|Durlston Country Park, Swanage|
|Managed by:||Dorset County Council|
|OS grid reference:||SZ 034 773|
|Nearest postcode:||BH19 2JL|
|Usual work:||Dry-stone walling.|
Durlston is a magnificent 280-acre countryside park located 1 mile from Swanage on the heritage coast of Dorset. It is owned and managed by Dorset County Council and has a rich variety of landscapes and habitats including sea-cliffs, limestone downlands, meadows, hedgerows and woodlands. OCV has been to Durlston on bank holiday residential trips in recent years, helping with the maintenance of the many miles of dry-stone walls found throughout the park.
Durlston is situated at the eastern-most tip of the Jurassic Coast World Heritage Site, noted for its spectacular geology. The Portland limestone and Purbeck Beds seen near Swanage date back from the Jurassic and Cretaceous periods, 140 to 130 million years ago. The coast is particularly renowned for its fossils: reptiles, mammals, turtles and even dinosaur footprints have been found near Durlston Bay.
Section of dry stone wall
Flora and Fauna
Durlston has an incredibly diverse wildlife, largely thanks to the many habitats found within the park and careful conservation over the past 35 years. 33 species of breeding butterflies, over 250 species of bird, 500 wildflowers, 500 moths and thousands of invertebrates have been recorded at the site. A small selection of the flora that OCV have seen at the site whilst on a task include field scabious, birds-foot trefoil, British yellowhead, burnet saxifrage, and varieties of achillea. A variety of butterflies and bees were seen feeding on these and other flora.
The Country Park is designated as a Special Area of Conservation, a Site of Special Scientific Interest, an Area of Outstanding Natural Beauty and a National Nature Reserve. The coastal waters near the park also form part of a Marine Research Area.
The Durlston area has a long history of settlement and human activity. The area was farmed a least from medieval times when farmers cleared much of the woods for arable land and pastures. The Purbeck and Portland stones were quarried from the cliffs from Roman times until the 19th century. Many features of this industry are still visible in the landscape today.
George Burt, a wealthy Victorian entrepreneur, bought the estate in 1863 and had Durlston Castle built in 1887. He shaped the estate in many ways, most notably with creations such as the Great Globe, a large globe built of 40 tons of Portland stone.

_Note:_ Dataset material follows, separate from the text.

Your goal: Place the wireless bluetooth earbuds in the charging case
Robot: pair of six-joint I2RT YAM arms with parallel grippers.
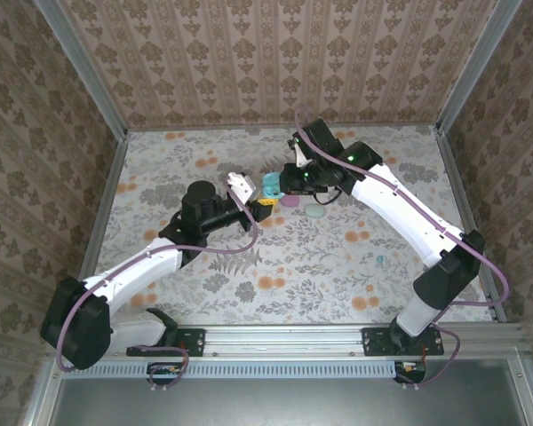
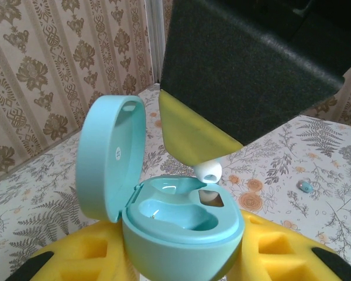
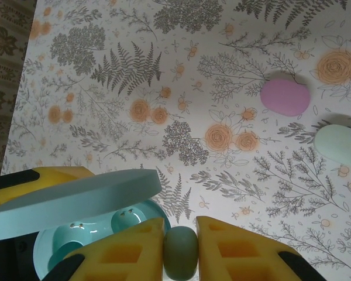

Durlston Country Park is managed both for public enjoyment and to protect wildlife. The site has a Visitor Centre with information displays and has recently been granted Heritage Lottery Fund money for the ‘Durlston Project’ to restore Durlston Castle to its former glory.
OCV have assisted at Durlston through construction and maintenance of the dry-stone walls that not only provide picturesque field boundaries but also provide vital shelter and homes for a wide variety of invertebrates, flora, fauna and birds. We have also constructed fences and removed the poisonous ragwort from meadows that are either cut for hay or grazed by cattle in order to provide vital conservation management.